In a nice computation-based analysis, mvw observed a Fibonacci-like structure in the graphs of the functions $f_n$. This structure is easy to prove by thinking inductively about the composition of the function. Each graph consists of a sequence of "short" and "long" segments, where each short segment has $[1/2,1]$ for its range and each long segment has the entire interval $[0,1]$ for its range. Given the graph for $f$, each short segment becomes a long segment in the next iteration, while each long segment splits into a long segment plus a short segment (the split occurs at the midpoint). Symbolically, we have $s\to L$ and $L\to Ls$ at each iteration. This clearly leads to Fibonacci numbers: $s\to L\to Ls\to L^2s\to L^3s^2\to L^5s^3\to\ldots$.

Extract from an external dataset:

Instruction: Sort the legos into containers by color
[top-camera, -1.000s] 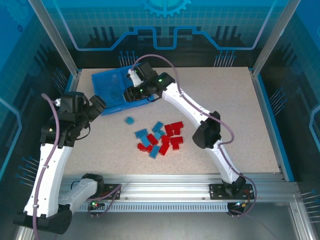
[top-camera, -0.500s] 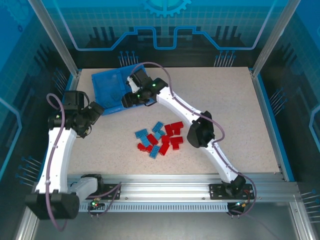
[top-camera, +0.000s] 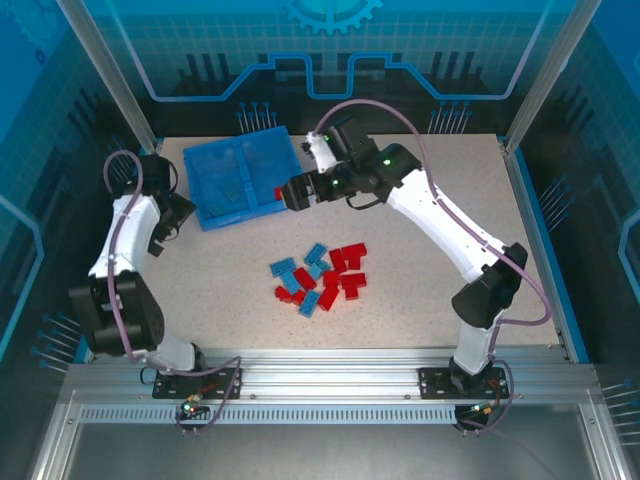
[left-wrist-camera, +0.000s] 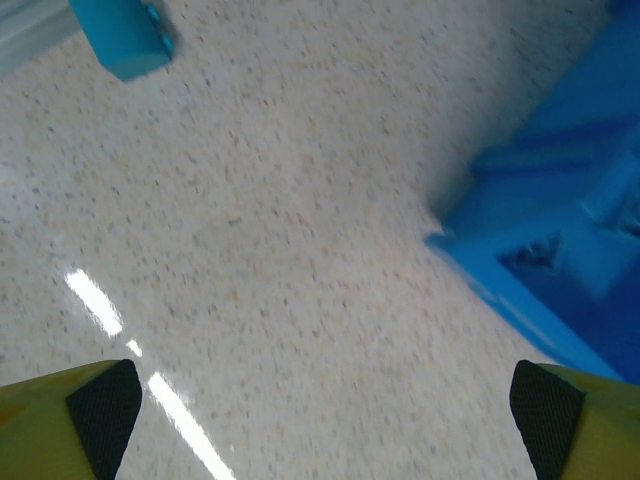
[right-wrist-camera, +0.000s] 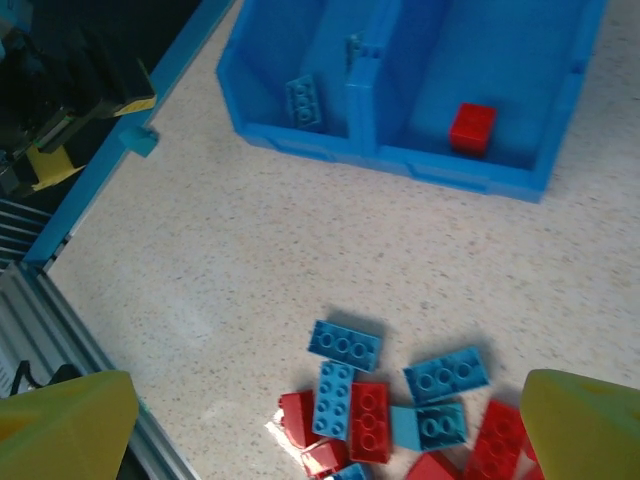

Consequently, by $f_{10}$, the short segment for $f=f_1$ has split into $21$ short segments and $34$ long ones, while the long segment has split into $55$ long segments and $34$ short ones, for a total of $144$ segments, as mvw observed. The reason for keeping separate counts is for the purpose of determining the cardinality of the OP's set $A$, the solutions to $f_{10}(x)=x$: Each long segment intersects the straight line $y=x$ exactly once, but of the short segments, only the ones with domain in $[1/2,1]$ do so. Thus

$$|A|=34+55+34=123$$

which also agrees with what mvw found computationally.

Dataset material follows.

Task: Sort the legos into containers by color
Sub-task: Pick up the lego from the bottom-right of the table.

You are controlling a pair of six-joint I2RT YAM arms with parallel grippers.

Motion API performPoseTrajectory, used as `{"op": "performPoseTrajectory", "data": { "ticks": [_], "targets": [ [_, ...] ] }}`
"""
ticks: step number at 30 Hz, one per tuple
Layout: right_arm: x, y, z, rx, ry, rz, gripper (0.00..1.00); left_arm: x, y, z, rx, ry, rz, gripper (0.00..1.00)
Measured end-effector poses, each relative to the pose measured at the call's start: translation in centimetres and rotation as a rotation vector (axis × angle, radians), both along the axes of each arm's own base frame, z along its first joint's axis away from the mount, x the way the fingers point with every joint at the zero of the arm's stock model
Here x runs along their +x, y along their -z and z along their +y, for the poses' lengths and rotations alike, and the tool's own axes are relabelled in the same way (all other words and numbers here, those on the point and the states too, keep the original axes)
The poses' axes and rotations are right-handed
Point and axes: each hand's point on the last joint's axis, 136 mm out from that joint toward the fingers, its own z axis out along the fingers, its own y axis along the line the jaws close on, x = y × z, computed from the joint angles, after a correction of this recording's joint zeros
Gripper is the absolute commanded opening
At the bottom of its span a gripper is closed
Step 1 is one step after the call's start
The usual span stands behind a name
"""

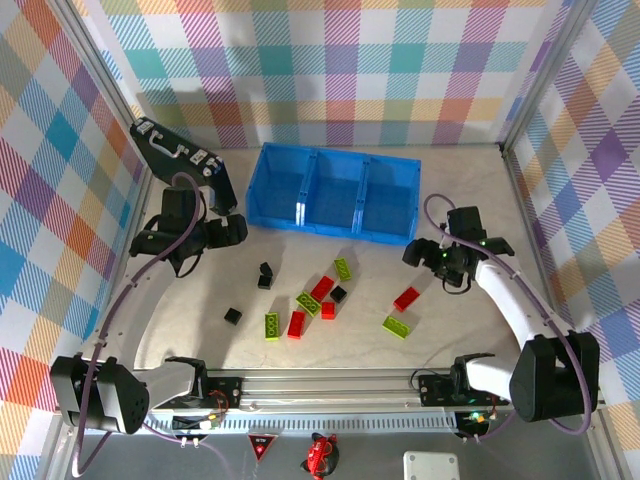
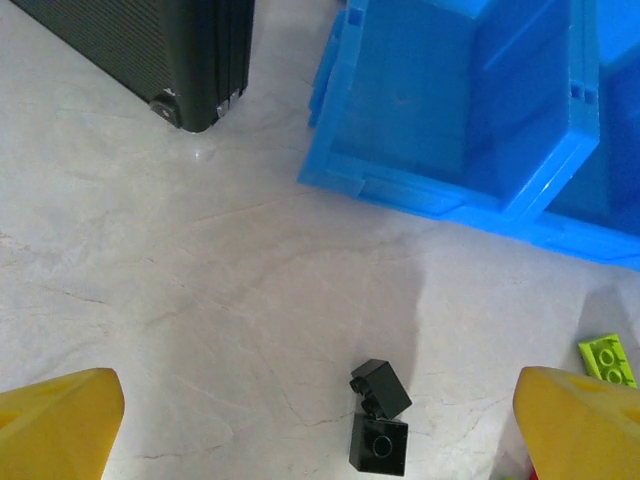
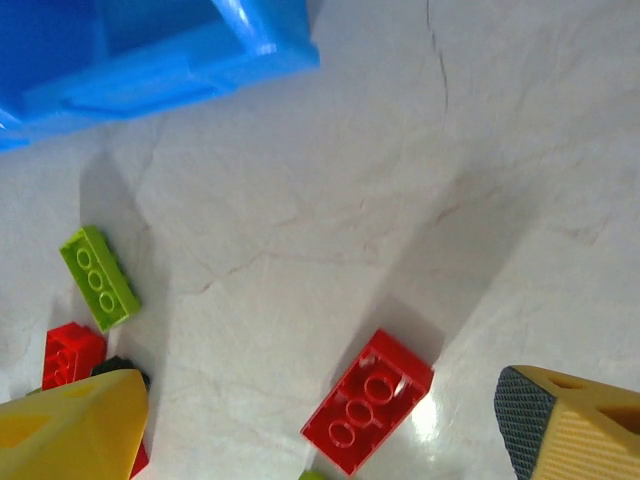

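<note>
1. A black case [image 1: 183, 158] lies at the far left, just left of the blue tray [image 1: 331, 152].
2. The left gripper [image 2: 320, 425] hangs over the table [image 1: 470, 190] near the tray's left corner. Its fingers are spread wide and hold nothing. Two black legos [image 2: 380, 430] lie touching each other below it.
3. The tray's three containers [image 1: 280, 185] sit at the back centre.
4. The other legos [image 1: 308, 303], black, red and lime, lie scattered on the table in front of the tray.
5. The right gripper [image 3: 320, 430] is also wide apart and grips nothing. A red lego [image 3: 367, 415] lies flat between its fingers, touching neither.
</note>
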Motion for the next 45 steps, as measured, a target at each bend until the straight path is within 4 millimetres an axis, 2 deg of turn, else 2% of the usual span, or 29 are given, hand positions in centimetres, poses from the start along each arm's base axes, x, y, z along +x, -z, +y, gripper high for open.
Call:
{"op": "performPoseTrajectory", "data": {
  "ticks": [5, 12, 17, 23, 38, 41, 45],
  "targets": [
    [-1.8, 1.2, 0.4, 0.001, 0.061, 0.099, 0.86, 0.1, 0.5, -0.4, 0.027, 0.062, 0.014, 1.0],
    [-4.0, 3.9, 1.4, -0.087, 0.132, 0.252, 0.7, 0.2, 0.6, -0.4, 0.045, 0.081, 0.009, 1.0],
    [-5.0, 5.0, 2.0, -0.145, 0.181, 0.32, 0.64, 0.3, 0.5, -0.3, 0.054, 0.078, 0.002, 1.0],
    [-4.8, 5.3, 2.5, -0.172, 0.249, 0.333, 0.6, 0.4, 0.5, 0.2, 0.081, 0.065, 0.0, 1.0],
    [-4.3, 7.7, 2.8, -0.208, 0.326, 0.401, 0.58, 0.3, 0.6, 0.7, 0.104, 0.048, 0.004, 1.0],
    [-4.4, 8.0, 2.8, -0.216, 0.327, 0.411, 0.53, 0.3, 0.6, 0.7, 0.104, 0.049, 0.005, 1.0],
    [-4.4, 8.4, 2.9, -0.223, 0.326, 0.421, 0.52, 0.0, 0.9, 1.1, 0.121, 0.039, 0.021, 1.0]
  ]
}}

As for the intersection of $A$ and $B=\{{2\over15},{2\over3},0,{1\over2},1\}$, I agree with the comment by N.S., that this is perhaps best found by straightforward computation of $f_{10}(x)$ for those five values.

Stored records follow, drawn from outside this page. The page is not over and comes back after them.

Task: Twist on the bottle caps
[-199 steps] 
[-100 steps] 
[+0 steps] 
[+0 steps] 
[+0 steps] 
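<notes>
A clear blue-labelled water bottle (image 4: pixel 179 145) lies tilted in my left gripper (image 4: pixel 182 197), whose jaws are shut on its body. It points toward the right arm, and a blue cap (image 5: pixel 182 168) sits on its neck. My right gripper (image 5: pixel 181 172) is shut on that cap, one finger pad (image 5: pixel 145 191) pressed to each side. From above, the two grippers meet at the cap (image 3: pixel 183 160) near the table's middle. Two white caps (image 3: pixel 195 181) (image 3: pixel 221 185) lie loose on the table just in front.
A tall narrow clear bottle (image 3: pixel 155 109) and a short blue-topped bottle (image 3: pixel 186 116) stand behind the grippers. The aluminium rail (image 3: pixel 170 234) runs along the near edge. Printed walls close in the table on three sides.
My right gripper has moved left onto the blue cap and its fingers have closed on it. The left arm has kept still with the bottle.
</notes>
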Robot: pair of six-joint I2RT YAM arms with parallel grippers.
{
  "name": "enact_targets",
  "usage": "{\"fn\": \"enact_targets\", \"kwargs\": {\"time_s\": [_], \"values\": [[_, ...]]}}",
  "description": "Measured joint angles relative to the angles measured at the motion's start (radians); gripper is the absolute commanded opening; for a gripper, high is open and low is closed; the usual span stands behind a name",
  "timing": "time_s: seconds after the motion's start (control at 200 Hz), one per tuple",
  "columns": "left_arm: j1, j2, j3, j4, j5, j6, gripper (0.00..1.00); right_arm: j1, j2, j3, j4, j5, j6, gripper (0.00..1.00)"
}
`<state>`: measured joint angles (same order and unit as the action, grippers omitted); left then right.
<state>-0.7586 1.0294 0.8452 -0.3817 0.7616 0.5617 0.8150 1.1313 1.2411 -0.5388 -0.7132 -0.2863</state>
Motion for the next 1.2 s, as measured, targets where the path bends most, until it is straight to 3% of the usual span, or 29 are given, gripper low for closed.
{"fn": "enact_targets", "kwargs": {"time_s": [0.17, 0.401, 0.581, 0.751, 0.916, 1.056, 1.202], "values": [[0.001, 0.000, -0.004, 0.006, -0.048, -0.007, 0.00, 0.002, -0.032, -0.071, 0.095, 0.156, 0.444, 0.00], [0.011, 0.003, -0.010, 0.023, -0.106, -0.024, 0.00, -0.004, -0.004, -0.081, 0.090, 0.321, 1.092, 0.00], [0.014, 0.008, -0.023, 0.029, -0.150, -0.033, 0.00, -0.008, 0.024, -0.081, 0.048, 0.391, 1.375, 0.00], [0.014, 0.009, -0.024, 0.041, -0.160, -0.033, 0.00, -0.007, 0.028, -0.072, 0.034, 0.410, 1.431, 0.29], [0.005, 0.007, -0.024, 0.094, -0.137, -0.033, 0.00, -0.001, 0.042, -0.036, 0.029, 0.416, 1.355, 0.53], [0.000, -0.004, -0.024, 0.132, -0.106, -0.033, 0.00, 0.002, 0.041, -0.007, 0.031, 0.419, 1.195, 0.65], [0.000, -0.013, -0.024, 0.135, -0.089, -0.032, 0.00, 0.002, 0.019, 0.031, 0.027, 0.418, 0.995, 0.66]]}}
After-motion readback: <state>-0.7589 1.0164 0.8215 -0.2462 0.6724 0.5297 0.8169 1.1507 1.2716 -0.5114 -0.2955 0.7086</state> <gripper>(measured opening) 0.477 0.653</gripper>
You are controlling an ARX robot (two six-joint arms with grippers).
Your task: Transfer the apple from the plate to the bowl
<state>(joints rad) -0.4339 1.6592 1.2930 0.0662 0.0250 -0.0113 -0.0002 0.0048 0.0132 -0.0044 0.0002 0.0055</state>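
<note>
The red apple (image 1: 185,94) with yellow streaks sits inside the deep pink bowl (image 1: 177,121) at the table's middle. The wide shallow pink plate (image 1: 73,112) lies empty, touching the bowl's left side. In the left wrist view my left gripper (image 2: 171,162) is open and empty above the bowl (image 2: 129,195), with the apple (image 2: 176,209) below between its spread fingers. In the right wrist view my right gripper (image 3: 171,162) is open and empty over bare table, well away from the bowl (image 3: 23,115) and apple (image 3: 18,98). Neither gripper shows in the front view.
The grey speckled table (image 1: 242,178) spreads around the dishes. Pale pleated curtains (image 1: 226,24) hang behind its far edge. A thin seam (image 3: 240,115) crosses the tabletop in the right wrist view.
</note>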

One comment regarding mvw's graphs: The sawteeth there are much more ragged and irregular than they are in actuality -- in actuality, the max's and min's are all at $0$, $1/2$ and $1$. This flaw in the graphs is presumably because of default settings in the plotting algorithm (the fault is in default...). As mvw astutely said upfront, a picture is worth a thousand words, but is no rigorous proof.